*TASK DESCRIPTION*.
Each line of the material that mentions the word "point" is to be copied.

*DATA BELOW*.
########################################
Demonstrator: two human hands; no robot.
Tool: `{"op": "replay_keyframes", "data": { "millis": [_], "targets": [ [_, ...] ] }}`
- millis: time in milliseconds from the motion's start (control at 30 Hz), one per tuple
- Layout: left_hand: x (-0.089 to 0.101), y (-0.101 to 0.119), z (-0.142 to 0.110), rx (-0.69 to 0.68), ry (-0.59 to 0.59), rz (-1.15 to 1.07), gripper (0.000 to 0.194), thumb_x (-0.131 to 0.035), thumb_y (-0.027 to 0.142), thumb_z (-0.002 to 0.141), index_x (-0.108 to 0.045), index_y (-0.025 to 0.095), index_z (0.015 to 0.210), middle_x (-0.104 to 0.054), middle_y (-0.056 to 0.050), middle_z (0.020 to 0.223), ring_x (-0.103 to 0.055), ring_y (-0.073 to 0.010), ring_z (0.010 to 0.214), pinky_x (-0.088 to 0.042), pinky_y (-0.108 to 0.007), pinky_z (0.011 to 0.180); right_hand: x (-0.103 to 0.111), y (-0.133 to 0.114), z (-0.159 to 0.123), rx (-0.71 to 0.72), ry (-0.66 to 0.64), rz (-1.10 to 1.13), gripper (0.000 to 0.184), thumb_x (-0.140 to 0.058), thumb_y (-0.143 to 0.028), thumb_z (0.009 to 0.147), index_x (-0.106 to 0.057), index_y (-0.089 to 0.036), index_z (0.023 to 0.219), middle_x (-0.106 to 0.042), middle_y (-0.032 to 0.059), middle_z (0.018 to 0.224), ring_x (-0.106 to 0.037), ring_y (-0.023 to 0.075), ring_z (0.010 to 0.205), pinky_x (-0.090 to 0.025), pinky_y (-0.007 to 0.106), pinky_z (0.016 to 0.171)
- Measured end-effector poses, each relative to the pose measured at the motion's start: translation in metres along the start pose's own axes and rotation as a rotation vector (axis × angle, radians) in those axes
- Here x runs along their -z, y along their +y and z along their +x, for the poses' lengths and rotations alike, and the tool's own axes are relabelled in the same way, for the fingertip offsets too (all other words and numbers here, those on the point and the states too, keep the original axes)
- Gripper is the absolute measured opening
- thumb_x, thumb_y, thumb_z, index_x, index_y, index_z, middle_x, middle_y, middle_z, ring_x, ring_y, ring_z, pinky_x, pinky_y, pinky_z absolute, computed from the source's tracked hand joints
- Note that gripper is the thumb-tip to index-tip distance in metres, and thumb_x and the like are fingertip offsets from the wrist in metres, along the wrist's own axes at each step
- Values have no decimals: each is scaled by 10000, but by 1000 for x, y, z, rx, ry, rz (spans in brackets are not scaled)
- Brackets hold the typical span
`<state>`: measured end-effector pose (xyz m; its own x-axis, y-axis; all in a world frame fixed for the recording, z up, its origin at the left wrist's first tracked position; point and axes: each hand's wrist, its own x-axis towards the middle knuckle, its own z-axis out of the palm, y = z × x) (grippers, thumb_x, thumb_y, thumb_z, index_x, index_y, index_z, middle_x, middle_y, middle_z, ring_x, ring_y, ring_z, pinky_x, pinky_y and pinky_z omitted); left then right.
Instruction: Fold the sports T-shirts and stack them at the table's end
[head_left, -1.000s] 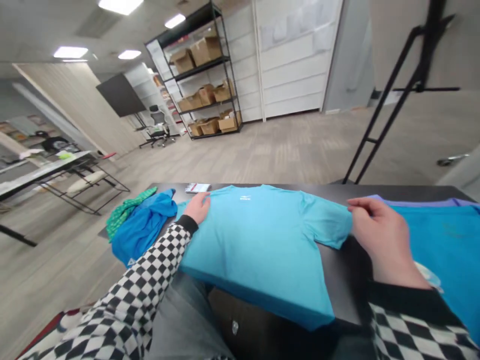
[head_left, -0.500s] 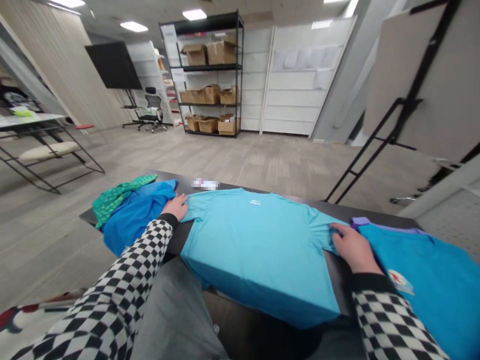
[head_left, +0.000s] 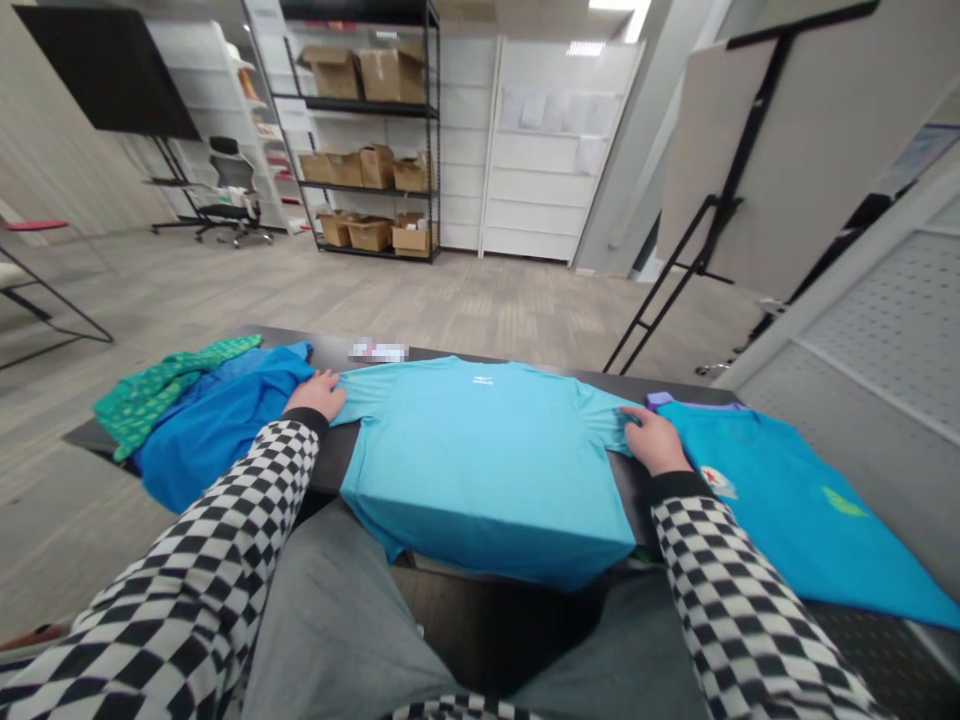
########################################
*RESULT OF THIS TASK*.
- Here x runs along their -z, y along their +y and z along their +x, for the poses' lengths and rotations alike, and the tool's own axes are relabelled in the same way, for the fingertip offsets too (all other words and numbers here, those on the point and the states too, keep the original axes)
`<state>`: measured end-effector pose (xyz m; its own x-axis, y-axis; all in a world frame fixed for the recording, z up, its origin at the left wrist's first tracked position; point and axes: each hand's wrist, its own x-axis towards the middle knuckle, its own z-axis out of the palm, y = z × x) (grippers, thumb_x, thumb_y, thumb_z, index_x, index_y, index_z, middle_x, middle_y, middle_z, ring_x, ring_y, ring_z, pinky_x, pinky_y and pinky_z omitted); left then right.

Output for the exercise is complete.